Field of Science

species specific mouse transcription and the start of term

Term is about to start! I still can't believe that the holiday is almost over :( On the other hand, this holiday does seem to have gone on a while, memories of exams and lectures and learning seem so far away.

I will have to step away from being a Lab Rat for a while, and go back to being a Student. Lectures, reading, more reading, desperately understanding and (a new one for this year) Seminars. Seminars are where some other lab rat stands at the front of the room and talks about their lab ratting for a bit and then everyone else has to try to think of clever things to say about it. It's all great fun and sometimes you get free wine or food.

So as it's the start of term and I'm full of Good Intentions I went over to my departmental webpage to see if any of the abstracts for the seminars were up. It turns out that the first one is up. Here it is:

"Homologous sets of transcription factors direct conserved tissue-specific gene expression, yet transcription factor binding events diverge rapidly between closely related species. We used hepatocytes from an aneuploid mouse strain carrying human chromosome 21 to determine on a chromosomal scale whether interspecies differences in transcriptional regulation are primarily directed by human genetic sequence or mouse nuclear environment. Virtually all transcription factor binding locations, landmarks of transcription initiation, and the resulting gene expression observed in human hepatocytes were recapitulated across the entire human chromosome 21 in the mouse hepatocyte nucleus. Thus, in homologous tissues, genetic sequence is largely responsible for directing transcriptional programs; interspecies differences in epigenetic machinery, cellular environment, and transcription factors themselves play secondary roles."

I actually almost fainted when I read that.

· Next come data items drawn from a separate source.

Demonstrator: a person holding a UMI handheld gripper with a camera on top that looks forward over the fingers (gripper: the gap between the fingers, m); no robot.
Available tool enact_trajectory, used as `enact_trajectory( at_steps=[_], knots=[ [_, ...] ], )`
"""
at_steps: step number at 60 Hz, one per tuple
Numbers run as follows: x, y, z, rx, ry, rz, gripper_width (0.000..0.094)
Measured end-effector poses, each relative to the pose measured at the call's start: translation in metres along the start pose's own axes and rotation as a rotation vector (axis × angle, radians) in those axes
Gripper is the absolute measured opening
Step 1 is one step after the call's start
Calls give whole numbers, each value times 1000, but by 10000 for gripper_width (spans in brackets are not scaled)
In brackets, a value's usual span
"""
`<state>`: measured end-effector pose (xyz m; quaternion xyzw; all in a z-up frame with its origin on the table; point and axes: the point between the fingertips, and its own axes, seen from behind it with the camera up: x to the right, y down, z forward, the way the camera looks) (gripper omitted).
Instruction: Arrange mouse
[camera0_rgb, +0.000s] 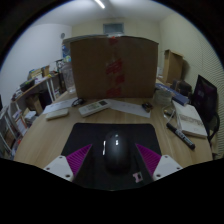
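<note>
A wooden desk (50, 135) fills the room's near half, and everything else sits on it or around it. At the far side of the desk stands a large brown cardboard board (112, 66), upright, with a reddish mark down its middle that is too blurred to read. Nearer than the board, a black mouse mat (92, 136) lies flat on the desk. To the right of the mat lies an open book or stack of papers (190, 124), and beyond that a dark monitor (206, 98) with a purple glow. Between the mat and the board lies a white keyboard (98, 106).

The black mouse (114, 148) rests on the mat's near part, its long axis running straight away toward the board; which end is the front cannot be told. No brand or lettering can be read on it.

The gripper (114, 157) is spread, its pink pads (78, 158) either side of the mouse with a gap at each side.
</note>
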<state>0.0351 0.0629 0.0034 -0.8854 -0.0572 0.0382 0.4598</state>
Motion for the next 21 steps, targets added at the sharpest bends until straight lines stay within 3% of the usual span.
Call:
enact_trajectory(
  at_steps=[2,21],
  knots=[
    [-3,2,-8,9,-20,-1,824],
    [49,64,-147,111,-55,-7,853]
  ],
)
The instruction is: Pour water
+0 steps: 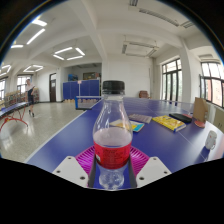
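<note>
1. Blue table [70,135] in a wide hall with ceiling lights carries the bottle [112,130], which stands upright between the gripper [112,160] fingers, close to the camera.
2. Both pink pads [86,157] appear to press on the bottle's lower body, so the fingers look clamped on it, though whether its base is on the table or lifted cannot be told.
3. Clear plastic with a black cap and red liquid filling about half: I judge it moderately heavy, smooth, slightly squeezable, and prone to slosh when tilted. The lower body, below the liquid line, seems the steadiest hold.
4. Beyond the bottle, to its right, lie a yellow box [168,123] and small flat items [139,125].
5. No receiving cup is visible near the bottle, and the cap is on, which would block pouring.
</note>
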`<action>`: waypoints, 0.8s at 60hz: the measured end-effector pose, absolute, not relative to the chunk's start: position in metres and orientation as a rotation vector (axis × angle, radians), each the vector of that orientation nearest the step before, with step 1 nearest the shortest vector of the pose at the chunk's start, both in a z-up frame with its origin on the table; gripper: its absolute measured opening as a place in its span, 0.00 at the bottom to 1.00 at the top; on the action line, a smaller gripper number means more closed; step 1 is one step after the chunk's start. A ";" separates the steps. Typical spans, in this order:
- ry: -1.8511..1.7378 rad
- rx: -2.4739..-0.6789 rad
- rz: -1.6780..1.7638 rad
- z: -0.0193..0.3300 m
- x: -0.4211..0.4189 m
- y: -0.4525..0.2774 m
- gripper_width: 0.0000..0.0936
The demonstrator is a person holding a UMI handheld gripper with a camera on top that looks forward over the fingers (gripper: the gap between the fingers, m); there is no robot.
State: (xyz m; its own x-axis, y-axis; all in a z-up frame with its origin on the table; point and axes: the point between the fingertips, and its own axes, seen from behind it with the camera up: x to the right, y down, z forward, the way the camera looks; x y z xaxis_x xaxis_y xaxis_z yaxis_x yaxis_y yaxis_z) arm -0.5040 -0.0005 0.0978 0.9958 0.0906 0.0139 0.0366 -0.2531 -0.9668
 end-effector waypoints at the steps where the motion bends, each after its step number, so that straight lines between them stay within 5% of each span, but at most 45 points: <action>1: -0.094 -1.824 0.052 0.099 -0.506 -0.003 0.50; 9: -0.095 -1.806 0.080 0.099 -0.505 -0.003 0.37; 19: -0.105 -1.781 0.156 0.122 -0.504 -0.005 0.36; 35: 0.100 -1.570 0.711 0.297 -0.474 -0.029 0.36; 48: 0.503 -1.198 1.474 0.408 -0.332 -0.034 0.36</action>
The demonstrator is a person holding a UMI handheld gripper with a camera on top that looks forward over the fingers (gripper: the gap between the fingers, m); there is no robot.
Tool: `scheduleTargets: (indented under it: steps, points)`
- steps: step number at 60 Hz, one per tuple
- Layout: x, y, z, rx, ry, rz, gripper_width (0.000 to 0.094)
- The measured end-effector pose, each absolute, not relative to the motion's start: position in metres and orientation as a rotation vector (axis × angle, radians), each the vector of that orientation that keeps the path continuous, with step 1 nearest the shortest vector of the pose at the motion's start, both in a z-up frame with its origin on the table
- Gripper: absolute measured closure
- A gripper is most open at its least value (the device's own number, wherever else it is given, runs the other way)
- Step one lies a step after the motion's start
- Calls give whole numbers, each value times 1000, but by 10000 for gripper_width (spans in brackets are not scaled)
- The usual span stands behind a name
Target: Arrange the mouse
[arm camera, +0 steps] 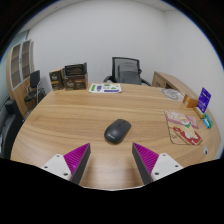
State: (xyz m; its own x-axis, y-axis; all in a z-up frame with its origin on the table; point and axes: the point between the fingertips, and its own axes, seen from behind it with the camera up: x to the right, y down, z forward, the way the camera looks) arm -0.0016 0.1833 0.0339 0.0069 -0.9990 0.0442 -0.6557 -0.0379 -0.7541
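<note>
Gripper view of the approach to the grasp. The hand-held two-finger gripper (112, 163) is held above the near edge of a light wooden conference table (60, 125), its fingers spread wide apart with the magenta pads (76, 156) facing inward and nothing between them. The dark grey, oval computer mouse (118, 130) lies on the bare wood just ahead of the fingers, roughly centred on the gap and apart from both. The step in hand is judged to be the reach; it would be done well by lowering the fingers straight forward so that they straddle the mouse across its narrow sides, closing only once both pads are level with its body, since the rounded shell may slip out of a high or skewed pinch. To the right of the mouse, near the table's right edge, lies a rectangular patterned mat in reddish tones (183, 128), a likely destination, though this cannot be confirmed. A purple box (204, 98) stands beyond it, papers (105, 88) lie at the far side, and a black office chair (126, 69) stands behind the table. Nothing obstructs the path between fingers and mouse.
</note>
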Motion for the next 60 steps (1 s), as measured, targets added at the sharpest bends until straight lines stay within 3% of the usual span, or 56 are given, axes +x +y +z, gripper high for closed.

A few deep breaths later and I decided to come back to it and understand it. (Why can't scientists write what they mean?)

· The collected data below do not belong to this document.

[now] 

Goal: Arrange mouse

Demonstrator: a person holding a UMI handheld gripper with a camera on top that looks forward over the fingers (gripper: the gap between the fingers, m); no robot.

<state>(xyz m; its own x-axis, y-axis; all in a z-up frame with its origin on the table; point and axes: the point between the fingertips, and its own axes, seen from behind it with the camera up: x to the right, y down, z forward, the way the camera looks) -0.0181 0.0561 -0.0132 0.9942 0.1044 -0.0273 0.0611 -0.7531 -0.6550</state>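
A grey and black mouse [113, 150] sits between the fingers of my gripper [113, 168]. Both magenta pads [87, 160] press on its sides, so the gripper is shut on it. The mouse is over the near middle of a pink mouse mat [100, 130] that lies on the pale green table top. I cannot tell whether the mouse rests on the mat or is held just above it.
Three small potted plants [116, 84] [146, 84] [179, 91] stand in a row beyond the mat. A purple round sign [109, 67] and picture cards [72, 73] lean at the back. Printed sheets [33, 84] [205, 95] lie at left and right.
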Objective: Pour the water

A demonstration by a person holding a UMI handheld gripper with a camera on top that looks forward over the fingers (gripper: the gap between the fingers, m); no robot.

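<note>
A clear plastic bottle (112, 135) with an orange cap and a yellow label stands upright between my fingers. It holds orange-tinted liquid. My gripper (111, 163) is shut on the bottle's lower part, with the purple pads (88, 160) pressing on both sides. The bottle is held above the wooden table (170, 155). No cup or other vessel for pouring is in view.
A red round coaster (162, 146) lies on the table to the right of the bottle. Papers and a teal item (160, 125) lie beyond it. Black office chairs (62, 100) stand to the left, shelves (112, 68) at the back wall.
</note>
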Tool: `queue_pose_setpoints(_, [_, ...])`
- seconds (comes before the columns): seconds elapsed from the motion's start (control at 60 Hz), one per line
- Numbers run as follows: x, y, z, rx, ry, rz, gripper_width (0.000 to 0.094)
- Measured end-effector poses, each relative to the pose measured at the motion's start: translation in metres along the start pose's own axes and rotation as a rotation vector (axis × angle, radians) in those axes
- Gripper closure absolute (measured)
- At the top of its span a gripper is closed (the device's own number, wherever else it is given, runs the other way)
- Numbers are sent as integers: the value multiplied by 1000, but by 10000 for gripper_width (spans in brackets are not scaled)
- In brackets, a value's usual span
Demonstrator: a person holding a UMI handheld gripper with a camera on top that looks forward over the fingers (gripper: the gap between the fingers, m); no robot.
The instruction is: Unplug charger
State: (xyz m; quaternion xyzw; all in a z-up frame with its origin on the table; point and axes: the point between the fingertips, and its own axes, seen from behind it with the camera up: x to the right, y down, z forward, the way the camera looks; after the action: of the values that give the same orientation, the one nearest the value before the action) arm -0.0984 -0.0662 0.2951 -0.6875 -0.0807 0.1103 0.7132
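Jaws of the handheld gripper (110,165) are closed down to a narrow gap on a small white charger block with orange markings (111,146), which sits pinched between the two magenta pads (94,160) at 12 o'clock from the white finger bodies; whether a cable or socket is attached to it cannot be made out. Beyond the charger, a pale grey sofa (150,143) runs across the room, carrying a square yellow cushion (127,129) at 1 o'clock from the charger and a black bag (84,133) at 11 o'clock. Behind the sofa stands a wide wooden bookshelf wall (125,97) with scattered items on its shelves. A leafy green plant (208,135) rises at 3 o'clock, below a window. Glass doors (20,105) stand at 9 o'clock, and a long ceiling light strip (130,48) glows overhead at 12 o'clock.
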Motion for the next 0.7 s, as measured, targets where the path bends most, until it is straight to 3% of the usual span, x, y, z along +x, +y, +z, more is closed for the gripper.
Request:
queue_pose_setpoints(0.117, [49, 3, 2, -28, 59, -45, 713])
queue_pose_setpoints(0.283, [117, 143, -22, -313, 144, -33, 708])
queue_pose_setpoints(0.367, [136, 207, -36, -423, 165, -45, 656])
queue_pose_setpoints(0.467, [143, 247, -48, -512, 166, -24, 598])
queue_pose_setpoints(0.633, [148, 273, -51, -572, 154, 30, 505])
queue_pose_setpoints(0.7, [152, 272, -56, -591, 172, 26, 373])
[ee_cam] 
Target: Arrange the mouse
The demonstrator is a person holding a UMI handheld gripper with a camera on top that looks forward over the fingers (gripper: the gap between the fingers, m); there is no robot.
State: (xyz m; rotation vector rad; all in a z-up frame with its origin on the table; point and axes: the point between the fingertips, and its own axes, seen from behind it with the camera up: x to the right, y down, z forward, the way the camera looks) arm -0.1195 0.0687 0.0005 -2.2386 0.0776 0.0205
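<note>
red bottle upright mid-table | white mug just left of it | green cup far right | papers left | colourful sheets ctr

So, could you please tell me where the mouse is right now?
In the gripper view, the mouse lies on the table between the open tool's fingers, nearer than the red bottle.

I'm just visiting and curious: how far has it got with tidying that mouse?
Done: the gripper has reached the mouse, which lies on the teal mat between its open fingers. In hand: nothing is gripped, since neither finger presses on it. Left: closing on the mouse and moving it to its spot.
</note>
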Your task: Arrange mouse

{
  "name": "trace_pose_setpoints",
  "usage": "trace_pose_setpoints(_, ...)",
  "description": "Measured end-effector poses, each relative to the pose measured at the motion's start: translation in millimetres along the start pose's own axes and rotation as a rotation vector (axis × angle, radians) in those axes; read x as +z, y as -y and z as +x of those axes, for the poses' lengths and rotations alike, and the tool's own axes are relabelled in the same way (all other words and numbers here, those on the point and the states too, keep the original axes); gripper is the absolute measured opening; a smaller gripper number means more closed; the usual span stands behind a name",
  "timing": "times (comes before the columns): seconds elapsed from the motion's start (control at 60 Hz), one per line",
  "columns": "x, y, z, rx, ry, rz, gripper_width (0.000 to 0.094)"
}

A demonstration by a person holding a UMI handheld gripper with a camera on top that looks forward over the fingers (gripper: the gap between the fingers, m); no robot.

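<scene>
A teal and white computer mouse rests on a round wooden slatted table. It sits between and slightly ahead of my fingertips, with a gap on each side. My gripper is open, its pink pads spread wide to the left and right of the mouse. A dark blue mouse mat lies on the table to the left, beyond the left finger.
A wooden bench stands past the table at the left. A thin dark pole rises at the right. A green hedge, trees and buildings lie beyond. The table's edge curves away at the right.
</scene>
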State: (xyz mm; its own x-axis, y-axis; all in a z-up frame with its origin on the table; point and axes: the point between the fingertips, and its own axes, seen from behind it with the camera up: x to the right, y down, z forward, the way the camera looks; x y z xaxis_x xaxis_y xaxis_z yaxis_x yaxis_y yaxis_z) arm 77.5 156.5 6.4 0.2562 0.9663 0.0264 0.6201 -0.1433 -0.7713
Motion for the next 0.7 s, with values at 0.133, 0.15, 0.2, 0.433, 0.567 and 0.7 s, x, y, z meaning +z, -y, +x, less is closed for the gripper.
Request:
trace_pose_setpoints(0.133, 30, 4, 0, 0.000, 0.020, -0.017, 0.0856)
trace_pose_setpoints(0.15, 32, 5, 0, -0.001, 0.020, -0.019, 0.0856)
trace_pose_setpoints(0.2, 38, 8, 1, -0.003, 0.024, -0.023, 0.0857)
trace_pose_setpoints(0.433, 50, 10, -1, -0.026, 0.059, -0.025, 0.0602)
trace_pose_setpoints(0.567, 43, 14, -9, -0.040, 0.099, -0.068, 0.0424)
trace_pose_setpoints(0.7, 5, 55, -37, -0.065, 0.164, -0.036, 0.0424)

Translation (if you want to skip my waffle and get straight to a quick translation skip to the italic bit)

I have to admit that I had a bit of a clue to help with the translation, they gave me the guys webpage. A quick look confirmed that he works for cancer research UK, which helps because there are actually a limited number of things people in cancer research tend to work with (well, at the very least it confirms that he's not working with bacteria...)

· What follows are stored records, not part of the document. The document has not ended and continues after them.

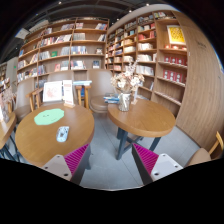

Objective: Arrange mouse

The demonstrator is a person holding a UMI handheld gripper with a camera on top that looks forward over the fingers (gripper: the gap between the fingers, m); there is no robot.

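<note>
A small pale mouse [62, 133] lies on the round wooden table [30, 140] ahead and to the left of my fingers, near the table's front edge. A green mouse mat [48, 117] lies on the same table, just beyond the mouse and apart from it. My gripper [111, 160] is open and empty, held over the grey floor between two tables. Its left magenta pad [75, 157] is close to the left table's edge, below and to the right of the mouse. Its right pad [146, 158] is below the other table.
A second round wooden table [148, 120] stands ahead on the right with a vase of flowers [127, 84] and books [112, 99]. Wooden chairs [82, 94] stand behind the tables. Tall bookshelves [70, 45] line the back and right walls. Grey floor [108, 150] lies between the tables.
</note>
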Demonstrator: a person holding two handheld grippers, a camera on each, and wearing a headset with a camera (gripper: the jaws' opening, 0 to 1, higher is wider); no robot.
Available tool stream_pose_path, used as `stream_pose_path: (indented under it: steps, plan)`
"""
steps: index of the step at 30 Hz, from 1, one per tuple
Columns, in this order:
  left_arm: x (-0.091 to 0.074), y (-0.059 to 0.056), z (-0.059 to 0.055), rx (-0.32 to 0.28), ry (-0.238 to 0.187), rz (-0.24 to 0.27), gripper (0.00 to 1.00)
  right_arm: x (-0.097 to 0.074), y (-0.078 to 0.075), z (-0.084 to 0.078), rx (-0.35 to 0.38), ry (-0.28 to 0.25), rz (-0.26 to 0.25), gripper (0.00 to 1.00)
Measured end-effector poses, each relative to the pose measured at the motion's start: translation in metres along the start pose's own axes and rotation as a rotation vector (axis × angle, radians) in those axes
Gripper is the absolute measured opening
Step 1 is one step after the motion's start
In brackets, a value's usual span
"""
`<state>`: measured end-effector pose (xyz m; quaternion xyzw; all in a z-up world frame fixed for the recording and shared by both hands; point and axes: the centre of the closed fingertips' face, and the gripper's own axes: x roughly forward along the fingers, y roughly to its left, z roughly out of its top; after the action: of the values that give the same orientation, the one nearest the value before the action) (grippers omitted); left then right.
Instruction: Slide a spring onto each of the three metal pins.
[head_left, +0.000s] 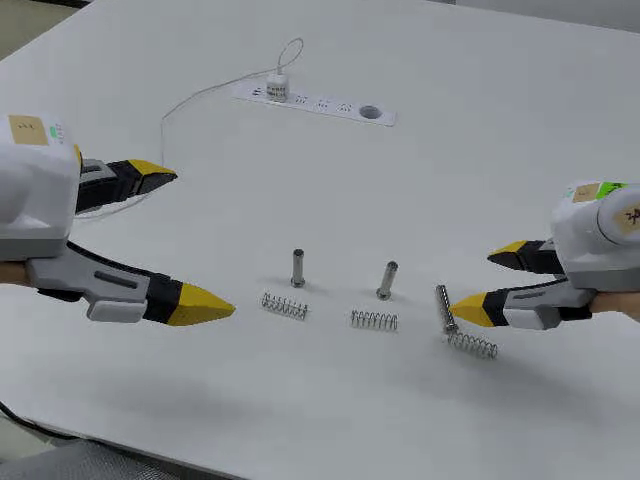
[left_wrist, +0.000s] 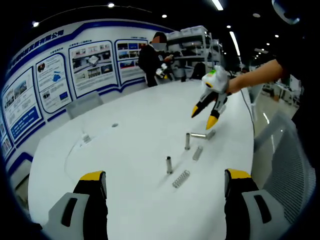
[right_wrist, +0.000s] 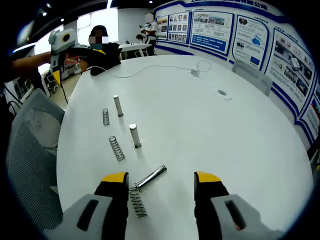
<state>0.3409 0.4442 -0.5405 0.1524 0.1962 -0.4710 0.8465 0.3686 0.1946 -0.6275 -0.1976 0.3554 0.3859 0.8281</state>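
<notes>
A broad white table carries everything. Over its left side hangs the left gripper, its jaws spread wide with nothing between them, well apart from the parts. Over the right side, the right gripper is also open and empty. Its nearer yellow tip is just beside the right-hand pin. A white power strip lies at the far side, with a thin cable looping off to the left.

Three metal pins sit in a row near the table's middle. The left pin and the middle pin stand upright. The right pin lies on its side; in the right gripper view it sits just ahead of the gap between the jaws, closer to the left one.

Each spring lies flat on the table just to the near side of its pin: the left spring, the middle spring and the right spring. The right spring's end comes up to the lying pin's near end, but I cannot tell whether they touch.
</notes>
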Motion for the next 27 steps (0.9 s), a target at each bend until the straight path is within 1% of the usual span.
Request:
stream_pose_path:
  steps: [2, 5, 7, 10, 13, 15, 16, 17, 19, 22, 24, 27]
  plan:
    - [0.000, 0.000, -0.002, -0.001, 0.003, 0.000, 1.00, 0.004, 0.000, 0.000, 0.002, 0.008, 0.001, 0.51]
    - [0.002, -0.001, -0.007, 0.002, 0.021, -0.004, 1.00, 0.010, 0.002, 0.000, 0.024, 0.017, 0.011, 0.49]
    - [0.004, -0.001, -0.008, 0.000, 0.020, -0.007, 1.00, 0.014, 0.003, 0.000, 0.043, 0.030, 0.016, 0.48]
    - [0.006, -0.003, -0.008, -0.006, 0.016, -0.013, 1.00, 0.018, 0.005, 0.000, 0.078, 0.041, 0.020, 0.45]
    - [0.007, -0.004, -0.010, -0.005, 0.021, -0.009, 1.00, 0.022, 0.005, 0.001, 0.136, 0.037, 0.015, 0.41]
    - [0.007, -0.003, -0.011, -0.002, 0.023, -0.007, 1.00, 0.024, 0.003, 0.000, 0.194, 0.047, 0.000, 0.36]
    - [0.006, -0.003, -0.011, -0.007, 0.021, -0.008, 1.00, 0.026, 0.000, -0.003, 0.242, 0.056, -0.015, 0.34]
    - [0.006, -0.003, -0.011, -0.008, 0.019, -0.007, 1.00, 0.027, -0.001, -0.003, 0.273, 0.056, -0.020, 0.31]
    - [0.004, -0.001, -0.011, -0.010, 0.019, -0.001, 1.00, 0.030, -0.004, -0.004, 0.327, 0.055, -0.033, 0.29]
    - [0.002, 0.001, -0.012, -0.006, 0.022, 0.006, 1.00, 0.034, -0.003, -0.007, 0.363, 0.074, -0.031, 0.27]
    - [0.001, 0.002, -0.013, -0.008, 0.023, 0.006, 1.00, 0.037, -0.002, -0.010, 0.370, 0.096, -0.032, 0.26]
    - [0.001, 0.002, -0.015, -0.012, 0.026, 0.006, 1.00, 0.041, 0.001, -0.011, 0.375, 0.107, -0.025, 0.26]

So...the first sentence. Transcription factors are proteins that bind to the DNA and control its expression. Probably a term most biochemists should really know (heh). Homologous just means 'pretty much the same'. So their problem is that they've got transcription factors in very similar species doing wildly different things.

Hepatocytes are liver cells. Aneuploidy means 'an abnormal number of chromosomes'. So they basically just stuck human chromosome 21 (the smallest one! and, incidentally, the one that leads to Down syndrome) into mouse liver cells to see what they did. The idea being to find out whether the differences were caused by the actual nuclear material or the 'epigenetic' surroundings (epigenetic = stuff that isn't DNA)

Epigenetics is a relatively new and exciting concept incidentally. It's the idea that the actual nuclear environment has a large part to play in what gets expressed rather than just the DNA as much. Also it's an idea that really pisses off James Watson and anything that pisses off James Watson is fine by me.

So what happened? Were the alien chromosome 21's expressed like mouse chromosomes (showing epigenetic control) or exactly as they would be in humans (showing DNA control). The answer is in the third sentence, the chromosome 21's were expressed exactly the same as they were in humans. No epigenetics here :(

*these aren't the epigenetic controls you're looking for*

For those who just want a simple translation here it is, to the best of my ability:

Similar sets of transcription factors are involved in controlling the expression of mouse DNA. However the way they work is very different, even in closely related species. We placed the human chromosome 21 into mouse liver cells to see if they were expressed like mouse chromosomes (showing control from factors other than the DNA) or like human chromosomes (showing that all control is from the DNA). The expression of the chromosome 21 in the mouse liver cell nucleus was almost identical to the way it is expressed in humans. Therefore, in similar tissues, it is the genetic sequence that determines how the DNA is expressed, all other factors are secondary.

Now I've got to try and think of clever questions to ask about that. I might have a try at getting hold of the paper, then at the very least I can ask poncy questions about the techniques.


misahasavva said...

The General control system of the organism is epigenetic. It carries the fundamental programs of life (development, maintenance, reproduction and death) at all levels of the organism (whole, organs, tissues and cells).
The paradox is that current science tries to get a picture of the whole edifice by studying bricks.
See our book at

Savely Savva

Lab Rat said...

omg I've picked up ERV's spammer! awesome :)

But to answer anyway: Current Science does study epigenetics, as the abstract in this post showed. And while epigenetics is a very promising and exciting area of research sometimes (again as the abstract shows) it just turns out not to have quite as much effect as could be hoped for.

Biochemistry is reductionist, but that's kindof the point. Biochemists do study bricks, but then they shunt the 'brick' details across to physiologists and medical researchers and say 'hey you guys, anything you can do with this?' And if you want to know why your house is crumbling, knowing that your bricks are made of limestone could actually be useful.